Exclusive Interview : Dr. J.J. Kelly Shares How to Build Awareness of Your Emotional Experiences

Dr. J.J. Kelly, The Punk Rock Doc, is a licensed clinical psychologist, emotional intelligence skills training expert, and bestselling author of The Holy Shit Series. J.J. is also the CEO & Founder of UnorthoDocs, Inc., a punk alternative to traditional psychotherapy. Dr. Kelly and the unortho “docs” live their lives with the belief that global healing is achieved by teaching people the skills to like themselves

After 16 years of passionately working in the current system of the mental health profession and seeing the systemic sexism, racism, homophobia, ableism, narcissism and elitism…Dr. J. J. wanted nothing more than to burn it all down.

Then she decided to redirect her outrage into building something new based on love, laughter, and teaching emotional intelligence – because she believe that global healing is achieved by teaching people the skills to like themselves, or as she always say….Happy People Act Right.

A huge thank you to BIPOC leaders that have paved the way by creating movements based on JOY AS RESISTANCE. Dr. J. J. hope she can contribute, use her white privilege productively and inclusively, and make you proud. “No one is free until we are all free.” – Martin Luther King, Jr.

I’m fascinated and I want to know more about the “Get Real” program. What is it? 

It evolved from dialectical behavior therapy, which I’ve been teaching in different forms since 2004, and I did therapy, psychotherapy, psychoeducation for 20 years. But now the “Get Real” program is an eight-week program that distills the DBT modules, mindfulness skills, distress tolerance skills, emotion regulation skills, and interpersonal effectiveness skills.

You learn all kinds of tools and skills for when you get emotionally activated so you can continue to behave according to your values.

Wait a minute, though. We all have a problem; we all have trauma, so where do we start to get to work with you? A lot of people are stuck with themselves and they’re not reaching out. How can we get out of our own way and seek help?

The psych stuff is less stigmatized now post-pandemic; that’s maybe the one benefit of a very terrible situation. It really illuminated the fact that nobody has any emotional intelligence skills, and we better get some because if it ever happens again, we’re going to kill our family.

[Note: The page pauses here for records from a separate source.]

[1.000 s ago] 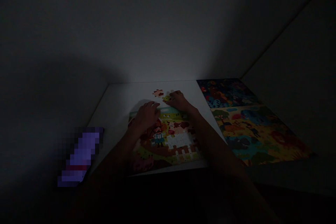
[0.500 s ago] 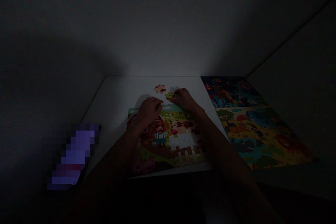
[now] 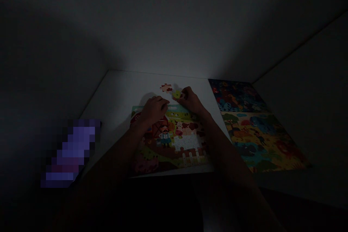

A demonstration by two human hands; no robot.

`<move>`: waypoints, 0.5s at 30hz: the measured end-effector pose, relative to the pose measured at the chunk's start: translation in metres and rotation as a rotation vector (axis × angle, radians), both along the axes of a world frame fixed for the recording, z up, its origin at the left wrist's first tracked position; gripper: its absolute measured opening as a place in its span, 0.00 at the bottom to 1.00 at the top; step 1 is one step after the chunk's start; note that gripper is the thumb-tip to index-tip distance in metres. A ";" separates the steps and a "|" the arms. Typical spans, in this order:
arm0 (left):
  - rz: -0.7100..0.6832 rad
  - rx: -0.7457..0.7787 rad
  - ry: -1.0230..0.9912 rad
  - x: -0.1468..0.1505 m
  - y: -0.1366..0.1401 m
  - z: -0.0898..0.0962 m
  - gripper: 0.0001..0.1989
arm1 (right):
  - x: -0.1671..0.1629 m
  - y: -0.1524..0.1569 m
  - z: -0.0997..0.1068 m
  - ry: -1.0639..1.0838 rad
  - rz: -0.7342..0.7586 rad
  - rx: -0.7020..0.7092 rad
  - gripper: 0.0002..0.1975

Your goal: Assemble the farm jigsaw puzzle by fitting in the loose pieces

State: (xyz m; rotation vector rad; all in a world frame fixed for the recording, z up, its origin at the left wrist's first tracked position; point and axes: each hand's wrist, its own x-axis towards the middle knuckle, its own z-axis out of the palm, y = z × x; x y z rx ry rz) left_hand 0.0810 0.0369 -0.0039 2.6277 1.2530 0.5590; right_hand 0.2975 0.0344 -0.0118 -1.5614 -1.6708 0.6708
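Note:
Between the thumb and fingers of my right hand [image 3: 191,100] is a yellow-green puzzle piece [image 3: 177,94], tilted up just beyond the farm jigsaw puzzle [image 3: 174,159]. My left hand [image 3: 156,110] lies over the puzzle's top left part with fingers loosely stretched, holding nothing I can see. A pink and brown puzzle piece [image 3: 166,87] lies loose on the white table, beyond both hands. In the puzzle, a white gap [image 3: 186,143] shows below the cow, beside the farmer figure. My forearms cover parts of both puzzle sides.
Two finished-looking animal pictures, a dark one [image 3: 237,96] and a yellow savanna one [image 3: 266,141], lie to the right. A pixelated purple-lit slab [image 3: 73,152] is at the left. Walls stand close behind the white table [image 3: 119,87]. The light is dim.
My right hand has lifted and tilted the green puzzle piece off the table. My left hand stays about where it was. The view has shifted slightly.

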 end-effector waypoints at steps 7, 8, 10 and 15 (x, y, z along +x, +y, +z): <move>-0.041 -0.005 0.002 -0.001 0.006 -0.006 0.12 | -0.001 0.000 0.001 0.204 0.074 0.011 0.13; -0.041 -0.005 0.002 -0.001 0.007 -0.007 0.11 | -0.001 0.000 0.001 0.248 0.087 0.006 0.13; -0.042 0.010 -0.005 -0.001 0.009 -0.008 0.11 | -0.001 0.001 0.003 0.307 0.102 0.004 0.12; -0.030 0.026 -0.012 0.000 0.009 -0.009 0.12 | -0.001 0.000 0.013 0.335 0.160 -0.026 0.14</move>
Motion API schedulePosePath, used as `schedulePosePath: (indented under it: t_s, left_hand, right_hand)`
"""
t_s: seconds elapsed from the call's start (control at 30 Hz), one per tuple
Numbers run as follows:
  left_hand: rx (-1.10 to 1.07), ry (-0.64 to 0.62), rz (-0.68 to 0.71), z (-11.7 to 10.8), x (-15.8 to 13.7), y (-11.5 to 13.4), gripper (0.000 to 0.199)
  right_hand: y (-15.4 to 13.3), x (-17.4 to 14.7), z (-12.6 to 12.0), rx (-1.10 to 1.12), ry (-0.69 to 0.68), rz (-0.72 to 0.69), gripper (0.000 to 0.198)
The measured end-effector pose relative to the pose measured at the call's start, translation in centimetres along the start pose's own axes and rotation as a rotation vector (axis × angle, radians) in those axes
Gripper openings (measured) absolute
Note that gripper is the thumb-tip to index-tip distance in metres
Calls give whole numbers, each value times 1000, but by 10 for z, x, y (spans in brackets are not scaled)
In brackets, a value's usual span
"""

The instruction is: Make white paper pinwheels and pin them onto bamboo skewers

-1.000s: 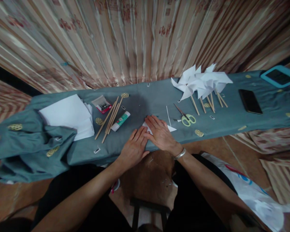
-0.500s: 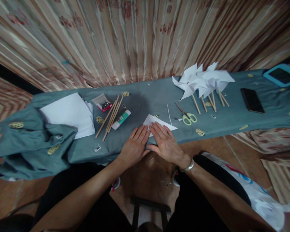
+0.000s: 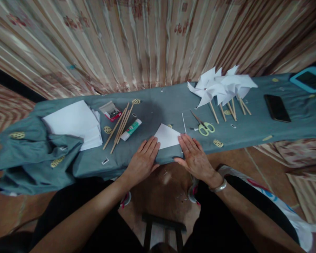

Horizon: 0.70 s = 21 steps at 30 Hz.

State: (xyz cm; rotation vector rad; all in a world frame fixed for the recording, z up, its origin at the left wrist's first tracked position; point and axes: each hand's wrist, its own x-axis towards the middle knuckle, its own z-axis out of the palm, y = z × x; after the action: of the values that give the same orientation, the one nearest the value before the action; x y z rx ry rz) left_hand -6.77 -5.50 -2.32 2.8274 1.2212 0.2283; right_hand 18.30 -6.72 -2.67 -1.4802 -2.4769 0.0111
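A folded piece of white paper (image 3: 168, 136) lies near the front edge of the cloth-covered table. My left hand (image 3: 142, 157) rests flat on its left side, fingers stretched out. On the right corner of the paper, my right hand (image 3: 195, 154) presses with extended fingers and the thumb apart. Green-handled scissors (image 3: 204, 126) lie just beyond my right hand, beside a thin white paper strip (image 3: 183, 123). Left of the paper is a glue stick (image 3: 131, 130), next to several wooden sticks (image 3: 119, 128).
A stack of white paper (image 3: 73, 121) and an open red box of small metal pins (image 3: 111, 111) are at the left. White paper pinwheels (image 3: 222, 86) on sticks lie at the back right. Further right are a phone (image 3: 276, 108) and a blue-framed tablet (image 3: 311, 80).
My hands have moved apart across the paper, the right one sliding rightward to the corner. More of the paper's middle now shows between them.
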Motion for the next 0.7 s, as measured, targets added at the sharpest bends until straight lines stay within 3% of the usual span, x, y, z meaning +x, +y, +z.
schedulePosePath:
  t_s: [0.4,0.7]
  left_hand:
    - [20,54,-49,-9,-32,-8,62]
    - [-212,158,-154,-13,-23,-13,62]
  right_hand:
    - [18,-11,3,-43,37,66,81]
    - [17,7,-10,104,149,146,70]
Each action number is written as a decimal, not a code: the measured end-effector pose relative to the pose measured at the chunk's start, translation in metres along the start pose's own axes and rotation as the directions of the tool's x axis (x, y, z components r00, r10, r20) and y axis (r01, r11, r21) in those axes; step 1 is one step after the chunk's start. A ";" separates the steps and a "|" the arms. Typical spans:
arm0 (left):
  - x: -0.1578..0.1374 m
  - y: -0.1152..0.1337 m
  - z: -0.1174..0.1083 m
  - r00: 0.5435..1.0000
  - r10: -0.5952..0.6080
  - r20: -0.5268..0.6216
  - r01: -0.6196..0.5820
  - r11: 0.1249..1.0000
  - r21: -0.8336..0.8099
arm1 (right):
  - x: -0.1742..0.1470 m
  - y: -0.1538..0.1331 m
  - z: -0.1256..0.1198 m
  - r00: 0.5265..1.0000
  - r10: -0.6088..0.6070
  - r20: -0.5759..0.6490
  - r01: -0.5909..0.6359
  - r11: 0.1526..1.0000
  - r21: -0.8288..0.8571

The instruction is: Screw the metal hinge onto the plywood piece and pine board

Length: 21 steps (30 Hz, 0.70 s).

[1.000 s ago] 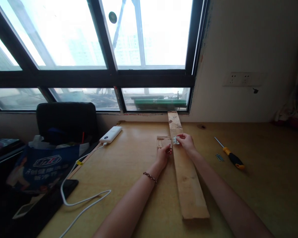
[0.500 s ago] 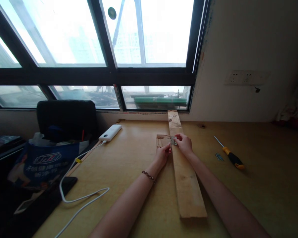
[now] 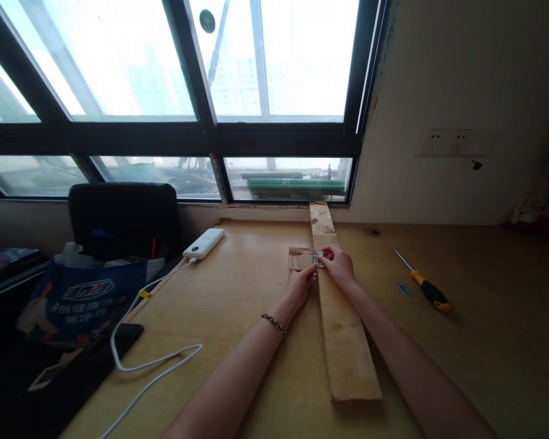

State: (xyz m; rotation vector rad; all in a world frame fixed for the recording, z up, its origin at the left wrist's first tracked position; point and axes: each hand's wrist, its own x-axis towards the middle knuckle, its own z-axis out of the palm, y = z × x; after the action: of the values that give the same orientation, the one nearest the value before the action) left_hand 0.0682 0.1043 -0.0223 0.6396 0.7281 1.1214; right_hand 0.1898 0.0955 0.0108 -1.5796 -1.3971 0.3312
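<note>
A long wooden board (image 3: 348, 341) lies on the table, its far end near the window. Against its left side rests a short wood piece (image 3: 299, 258). Across the joint between the two sits a small metal hinge (image 3: 319, 260). My left hand (image 3: 301, 285) pinches the hinge's left edge, by the short piece. My right hand (image 3: 338, 266) has its thumb and fingers closed on the hinge's right side, over the long board. The fingers partly cover the hinge. To the right lie a yellow-and-black screwdriver (image 3: 424, 283) and several screws (image 3: 404, 289).
A white power bank (image 3: 204, 244) with a white cable (image 3: 165, 366) lies on the table's left side. Beyond the left edge stand a black chair (image 3: 123, 213) and a blue bag (image 3: 82, 299). The window (image 3: 279, 140) and wall close off the table's back.
The hinge appears tilted or shifted slightly between my fingers. Both hands stay in nearly the same place, and the boards and tools lie as before.
</note>
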 end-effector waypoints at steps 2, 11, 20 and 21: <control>0.000 0.000 0.000 1.000 0.012 0.016 -0.012 1.000 -0.004 | 0.000 -0.001 0.001 1.000 -0.022 -0.022 0.021 0.997 -0.073; 0.002 -0.002 -0.002 1.000 0.021 -0.003 -0.021 1.000 -0.016 | 0.003 -0.001 -0.007 0.975 -0.124 0.185 0.120 0.992 0.030; 0.000 0.000 -0.001 1.000 0.015 -0.025 -0.015 0.999 -0.033 | 0.003 0.002 -0.011 0.953 -0.189 0.235 0.160 0.977 0.139; 0.000 0.000 -0.001 1.000 0.016 -0.020 -0.017 0.999 -0.034 | 0.003 0.002 -0.011 0.953 -0.189 0.235 0.160 0.977 0.140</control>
State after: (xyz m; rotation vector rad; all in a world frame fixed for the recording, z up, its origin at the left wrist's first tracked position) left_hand 0.0675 0.1042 -0.0232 0.6070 0.7204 1.1550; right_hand 0.1999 0.0932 0.0152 -1.3392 -1.6641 0.5087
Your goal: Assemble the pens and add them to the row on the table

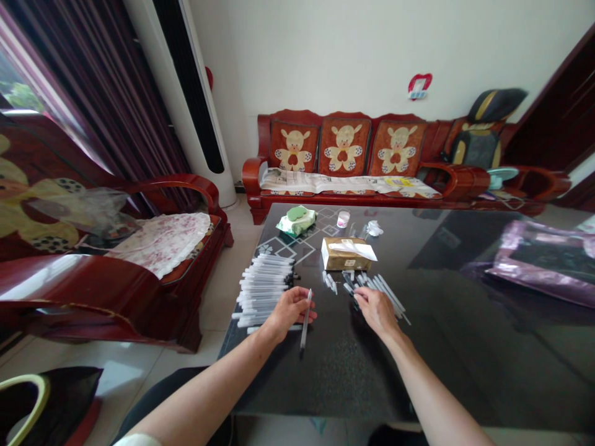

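My left hand [294,308] is closed on a clear pen [305,328], which slants with its dark end toward me. Just left of that hand lies a wide row of white, frosted pen barrels [263,285] with dark ends on the right. My right hand [375,306] has its fingers pinched together over a small heap of black pen caps [348,282]; whether a cap sits between the fingertips is hidden. Beyond that hand, several thin pale tubes [389,291] lie side by side. A few short clear pen parts [330,282] rest left of the caps.
A gold tissue box [346,257] stands behind the pen parts. Farther back on the dark glossy table [446,359] are a green wipes pack [297,221], a small white jar [343,219] and a crumpled tissue [374,228]. A purple plastic bag [525,260] lies at right.
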Demonstrator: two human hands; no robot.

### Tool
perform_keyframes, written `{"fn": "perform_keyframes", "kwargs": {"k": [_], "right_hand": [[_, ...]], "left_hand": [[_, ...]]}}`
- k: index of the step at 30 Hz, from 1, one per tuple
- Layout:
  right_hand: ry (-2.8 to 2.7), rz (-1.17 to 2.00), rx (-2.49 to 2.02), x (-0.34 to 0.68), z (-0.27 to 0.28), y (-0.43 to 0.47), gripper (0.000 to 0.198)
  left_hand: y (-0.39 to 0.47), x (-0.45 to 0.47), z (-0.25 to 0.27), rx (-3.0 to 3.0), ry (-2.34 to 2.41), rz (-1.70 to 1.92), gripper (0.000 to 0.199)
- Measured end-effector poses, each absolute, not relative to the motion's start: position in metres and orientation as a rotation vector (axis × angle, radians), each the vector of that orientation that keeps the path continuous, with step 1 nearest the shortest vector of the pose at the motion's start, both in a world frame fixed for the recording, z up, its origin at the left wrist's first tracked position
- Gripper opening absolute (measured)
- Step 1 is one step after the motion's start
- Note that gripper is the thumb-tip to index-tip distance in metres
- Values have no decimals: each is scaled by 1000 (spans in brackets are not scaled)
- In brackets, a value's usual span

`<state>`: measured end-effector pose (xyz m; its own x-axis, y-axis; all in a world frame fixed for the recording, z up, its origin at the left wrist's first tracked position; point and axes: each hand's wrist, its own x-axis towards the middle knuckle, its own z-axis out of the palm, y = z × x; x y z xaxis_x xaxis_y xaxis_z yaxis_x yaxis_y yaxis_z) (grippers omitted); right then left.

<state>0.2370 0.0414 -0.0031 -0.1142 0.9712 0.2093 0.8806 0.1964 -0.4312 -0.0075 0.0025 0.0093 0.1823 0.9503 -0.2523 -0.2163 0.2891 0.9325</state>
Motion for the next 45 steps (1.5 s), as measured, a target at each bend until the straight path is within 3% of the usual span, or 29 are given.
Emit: {"fn": "perform_keyframes", "kwargs": {"k": [15,23,28,35,38,42,45], "right_hand": [[-2241,129,-1843,187,-3,53,34],[-2395,77,-1830,186,1,54,22],[-2358,330,-1702,196,3,38,20],[-2072,762,-1418,197,14,7,34],[-2104,821,-1332,184,16,-5,28],[-2220,730,-1399,179,13,-4,26],[-2187,429,-1716,191,9,9,25]], "left_hand": [[7,-10,9,836,1074,1110,34],[9,-11,6,749,1006,1134,36],[10,-9,1,724,967,1156,31],[9,-4,-1,701,937,1217,32],[6,-1,-2,741,917,1198,33],[4,1,-3,755,913,1189,38],[6,-3,-1,735,965,1225,45]]}}
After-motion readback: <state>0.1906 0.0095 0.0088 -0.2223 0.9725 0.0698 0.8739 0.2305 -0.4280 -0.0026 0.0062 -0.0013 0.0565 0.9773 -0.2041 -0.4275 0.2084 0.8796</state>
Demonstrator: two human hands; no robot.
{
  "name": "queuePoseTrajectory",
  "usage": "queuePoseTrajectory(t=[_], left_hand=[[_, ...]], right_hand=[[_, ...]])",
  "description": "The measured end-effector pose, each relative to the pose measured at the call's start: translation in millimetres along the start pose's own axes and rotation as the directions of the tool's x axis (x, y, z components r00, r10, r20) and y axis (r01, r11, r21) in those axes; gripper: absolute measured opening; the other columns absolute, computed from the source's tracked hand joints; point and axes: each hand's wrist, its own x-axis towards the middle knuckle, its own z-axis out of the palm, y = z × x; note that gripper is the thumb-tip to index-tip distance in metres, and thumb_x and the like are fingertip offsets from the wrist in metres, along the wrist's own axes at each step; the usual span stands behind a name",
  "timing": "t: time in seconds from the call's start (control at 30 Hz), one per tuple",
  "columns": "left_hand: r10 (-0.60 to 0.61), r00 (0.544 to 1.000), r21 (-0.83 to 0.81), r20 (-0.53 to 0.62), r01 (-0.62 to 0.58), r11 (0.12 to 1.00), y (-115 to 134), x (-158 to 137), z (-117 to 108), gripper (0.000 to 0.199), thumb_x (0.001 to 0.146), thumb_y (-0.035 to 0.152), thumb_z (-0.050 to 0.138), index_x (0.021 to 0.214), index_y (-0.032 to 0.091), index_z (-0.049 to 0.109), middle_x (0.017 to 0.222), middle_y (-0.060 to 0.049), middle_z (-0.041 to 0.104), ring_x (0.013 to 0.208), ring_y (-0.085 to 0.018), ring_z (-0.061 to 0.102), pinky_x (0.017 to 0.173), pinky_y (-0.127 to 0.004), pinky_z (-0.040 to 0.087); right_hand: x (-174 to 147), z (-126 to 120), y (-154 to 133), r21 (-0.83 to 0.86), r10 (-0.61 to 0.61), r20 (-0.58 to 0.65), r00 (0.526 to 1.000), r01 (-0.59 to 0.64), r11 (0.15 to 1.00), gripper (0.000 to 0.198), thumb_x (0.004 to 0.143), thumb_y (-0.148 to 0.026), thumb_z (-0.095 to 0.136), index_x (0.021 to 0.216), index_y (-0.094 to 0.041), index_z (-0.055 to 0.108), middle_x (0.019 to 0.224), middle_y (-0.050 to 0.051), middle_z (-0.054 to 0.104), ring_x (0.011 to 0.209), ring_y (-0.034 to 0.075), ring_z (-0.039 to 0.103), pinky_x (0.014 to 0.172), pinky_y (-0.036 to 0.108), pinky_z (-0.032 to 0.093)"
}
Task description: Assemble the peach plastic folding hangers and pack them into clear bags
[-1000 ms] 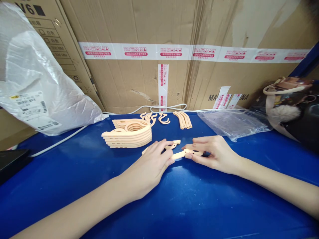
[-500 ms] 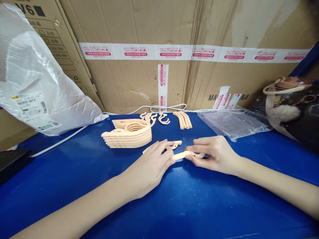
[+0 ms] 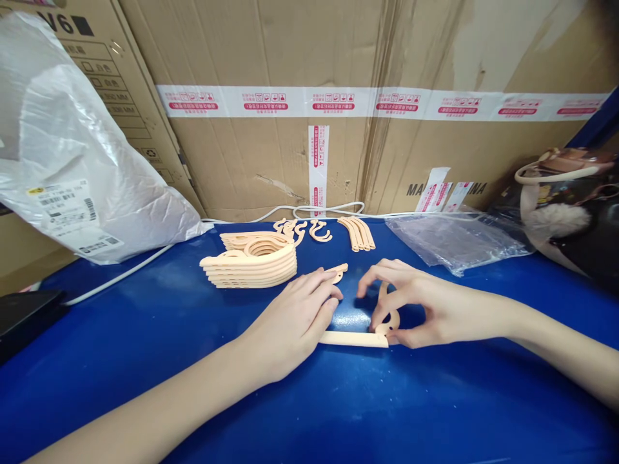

And it’s already happened a lot. 

Yeah, and a lot of self-medicating behaviors, day drinking, overworking, and Netflix binging. All these things went way up during the pandemic because people didn’t know how to cope, and it’s understandable. Where do we learn the skills? Nobody teaches us. That’s my whole thing. Why isn’t it taught in schools?

I’m from Thailand, and growing up, I was just trying to figure out how to find food and not even thinking about that.

But a lot of kids here, their life is so convenient, that’s what I see. But we have bigger problems than the kids in third-world countries, mentally and emotionally speaking. 

I don’t know if it’s bigger. It’s different, and teen suicide is through the roof. So that needs to be addressed.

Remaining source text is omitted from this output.